Viaggia a due velocità la raccolta differenziata in Europa, mentre l’Italia è lontana dal 65 per cento fissato dalla legge. Sono i dati che arrivano dal rapporto dell’Agenzia europea dell’ambiente (Eea) fatto al 2010 e prendendo in considerazione i ventisette membri dell’Unione Europea, più la Croazia, l’Islanda, la Norvegia, la Svizzera e la Turchia. In totale, è stato riciclato il 35 per cento dei rifiuti urbani, molto meglio rispetto al 23 per cento registrato nel 2001. Molti Paesi, comunque, faranno molta fatica ad arrivare al 50 per cento fissato dall’Unione Europea nel 2020. Cinque Paesi hanno già raggiunto questo obiettivo ma molti altri dovranno compiere sforzi eccezionali per arrivarci.

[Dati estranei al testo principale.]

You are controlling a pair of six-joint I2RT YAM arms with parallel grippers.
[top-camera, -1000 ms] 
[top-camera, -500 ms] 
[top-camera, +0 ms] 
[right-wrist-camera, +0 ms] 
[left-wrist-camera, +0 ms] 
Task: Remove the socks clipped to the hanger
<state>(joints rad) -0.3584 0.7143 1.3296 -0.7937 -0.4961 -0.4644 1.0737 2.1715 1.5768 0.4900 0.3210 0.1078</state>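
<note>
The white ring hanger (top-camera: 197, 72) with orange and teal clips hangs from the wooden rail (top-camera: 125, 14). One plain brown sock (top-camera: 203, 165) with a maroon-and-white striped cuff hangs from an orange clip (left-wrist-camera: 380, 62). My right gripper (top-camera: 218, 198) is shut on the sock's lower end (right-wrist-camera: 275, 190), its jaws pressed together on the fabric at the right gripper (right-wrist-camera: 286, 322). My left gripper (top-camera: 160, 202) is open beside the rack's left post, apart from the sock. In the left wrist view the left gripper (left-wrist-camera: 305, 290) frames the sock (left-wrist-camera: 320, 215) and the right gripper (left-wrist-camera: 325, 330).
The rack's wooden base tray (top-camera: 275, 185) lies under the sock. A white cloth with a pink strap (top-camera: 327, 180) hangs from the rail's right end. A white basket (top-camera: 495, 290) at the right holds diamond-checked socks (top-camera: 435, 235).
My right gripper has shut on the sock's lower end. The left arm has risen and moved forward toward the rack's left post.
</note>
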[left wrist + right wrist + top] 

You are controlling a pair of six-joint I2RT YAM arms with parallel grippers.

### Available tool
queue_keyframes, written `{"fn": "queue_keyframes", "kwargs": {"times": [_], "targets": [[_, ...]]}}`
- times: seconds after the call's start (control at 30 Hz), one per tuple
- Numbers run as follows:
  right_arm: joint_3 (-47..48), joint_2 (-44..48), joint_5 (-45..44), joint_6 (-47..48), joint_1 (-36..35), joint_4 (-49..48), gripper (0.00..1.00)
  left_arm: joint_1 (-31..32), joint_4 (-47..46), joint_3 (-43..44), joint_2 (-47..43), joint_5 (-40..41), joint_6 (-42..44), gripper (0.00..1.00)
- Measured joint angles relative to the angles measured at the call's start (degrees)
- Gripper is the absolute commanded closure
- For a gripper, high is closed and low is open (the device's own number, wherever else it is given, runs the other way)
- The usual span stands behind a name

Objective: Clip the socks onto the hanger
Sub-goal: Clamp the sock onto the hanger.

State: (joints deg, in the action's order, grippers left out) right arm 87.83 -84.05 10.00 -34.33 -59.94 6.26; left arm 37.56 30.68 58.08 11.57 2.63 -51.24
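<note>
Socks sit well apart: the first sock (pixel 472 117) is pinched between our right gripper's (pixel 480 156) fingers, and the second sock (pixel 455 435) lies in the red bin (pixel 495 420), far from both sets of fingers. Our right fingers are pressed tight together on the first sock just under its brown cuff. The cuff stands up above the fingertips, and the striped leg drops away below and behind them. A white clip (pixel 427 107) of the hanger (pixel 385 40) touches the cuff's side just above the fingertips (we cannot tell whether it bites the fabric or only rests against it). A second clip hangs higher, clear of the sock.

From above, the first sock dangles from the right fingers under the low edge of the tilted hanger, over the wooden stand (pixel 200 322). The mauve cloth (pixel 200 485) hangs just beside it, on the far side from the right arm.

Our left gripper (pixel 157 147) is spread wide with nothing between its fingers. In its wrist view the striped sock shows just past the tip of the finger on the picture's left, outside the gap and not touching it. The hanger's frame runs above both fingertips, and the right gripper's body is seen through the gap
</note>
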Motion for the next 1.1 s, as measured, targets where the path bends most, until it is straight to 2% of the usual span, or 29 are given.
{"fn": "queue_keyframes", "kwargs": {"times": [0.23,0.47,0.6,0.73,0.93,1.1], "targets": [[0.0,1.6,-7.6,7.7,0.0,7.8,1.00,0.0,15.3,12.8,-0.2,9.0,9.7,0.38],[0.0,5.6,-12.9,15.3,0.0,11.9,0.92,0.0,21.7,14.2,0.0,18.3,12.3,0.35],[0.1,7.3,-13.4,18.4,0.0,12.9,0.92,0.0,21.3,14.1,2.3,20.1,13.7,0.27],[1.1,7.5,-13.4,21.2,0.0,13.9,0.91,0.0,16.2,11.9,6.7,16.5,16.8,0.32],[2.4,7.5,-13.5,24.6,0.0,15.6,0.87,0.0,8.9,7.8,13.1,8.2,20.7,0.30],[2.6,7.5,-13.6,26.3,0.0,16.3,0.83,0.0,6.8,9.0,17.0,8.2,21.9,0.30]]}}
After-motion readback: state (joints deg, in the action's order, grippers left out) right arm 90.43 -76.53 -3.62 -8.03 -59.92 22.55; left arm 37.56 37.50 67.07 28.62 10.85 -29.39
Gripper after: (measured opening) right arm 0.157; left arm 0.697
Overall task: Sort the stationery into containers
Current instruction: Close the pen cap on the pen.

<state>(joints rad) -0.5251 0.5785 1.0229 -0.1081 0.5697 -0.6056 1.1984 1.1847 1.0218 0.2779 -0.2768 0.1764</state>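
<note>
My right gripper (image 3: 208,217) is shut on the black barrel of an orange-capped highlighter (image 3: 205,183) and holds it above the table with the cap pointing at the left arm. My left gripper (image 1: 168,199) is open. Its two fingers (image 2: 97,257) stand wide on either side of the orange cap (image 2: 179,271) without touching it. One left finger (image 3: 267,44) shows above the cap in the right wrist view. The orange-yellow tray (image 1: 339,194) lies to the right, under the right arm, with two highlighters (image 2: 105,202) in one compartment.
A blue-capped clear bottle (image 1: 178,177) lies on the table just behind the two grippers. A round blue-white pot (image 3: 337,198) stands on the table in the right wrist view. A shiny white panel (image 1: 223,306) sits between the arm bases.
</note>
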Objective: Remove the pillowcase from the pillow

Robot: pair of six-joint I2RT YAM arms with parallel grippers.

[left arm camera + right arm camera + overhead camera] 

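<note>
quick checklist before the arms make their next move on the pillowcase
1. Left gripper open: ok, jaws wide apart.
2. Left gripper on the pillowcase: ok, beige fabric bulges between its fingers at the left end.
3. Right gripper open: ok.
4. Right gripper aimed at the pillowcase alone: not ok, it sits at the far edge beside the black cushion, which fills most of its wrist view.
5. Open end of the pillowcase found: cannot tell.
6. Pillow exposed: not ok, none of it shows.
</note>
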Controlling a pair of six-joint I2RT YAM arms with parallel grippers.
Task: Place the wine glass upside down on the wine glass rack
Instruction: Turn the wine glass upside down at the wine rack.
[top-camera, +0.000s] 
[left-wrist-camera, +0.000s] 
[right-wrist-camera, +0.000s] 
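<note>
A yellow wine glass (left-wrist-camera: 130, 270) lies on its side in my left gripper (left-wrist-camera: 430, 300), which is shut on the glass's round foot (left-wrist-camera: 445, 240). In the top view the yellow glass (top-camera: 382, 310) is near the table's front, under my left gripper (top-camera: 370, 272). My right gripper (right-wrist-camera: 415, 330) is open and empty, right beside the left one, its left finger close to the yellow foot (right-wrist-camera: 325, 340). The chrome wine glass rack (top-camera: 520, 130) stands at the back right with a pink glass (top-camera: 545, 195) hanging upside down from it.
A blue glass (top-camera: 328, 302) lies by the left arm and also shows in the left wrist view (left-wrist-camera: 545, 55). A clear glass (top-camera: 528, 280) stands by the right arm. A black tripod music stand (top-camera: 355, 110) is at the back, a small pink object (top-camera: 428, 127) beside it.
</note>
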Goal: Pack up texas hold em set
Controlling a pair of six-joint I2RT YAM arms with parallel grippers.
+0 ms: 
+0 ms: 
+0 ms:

Per esempio, Bulgaria e Romania riciclano adesso piccole percentuali di rifiuti urbani perciò, per conseguire l’obiettivo entro il 2020, devono aumentare il riciclo di oltre 4 punti percentuali l’anno nel corso di questo decennio, cosa che nessun paese è riuscito a fare tra il 2001 e il 2010. Il Regno Unito ha aumentato la quota dal 12 per cento al 39 per cento tra il 2001 e il 2010, mentre l’Irlanda ha innalzato il livello dall’11 per cento al 36 per cento nello stesso periodo. Anche la Slovenia, la Polonia e l’Ungheria hanno migliorato di molto dal loro ingresso nell’Unione Europea.

Nello stesso decennio, la percentuale di spazzatura in discarica in Italia è calata dal 67 per cento al 48 per cento. In totale, la raccolta separata è arrivata al 35 per cento.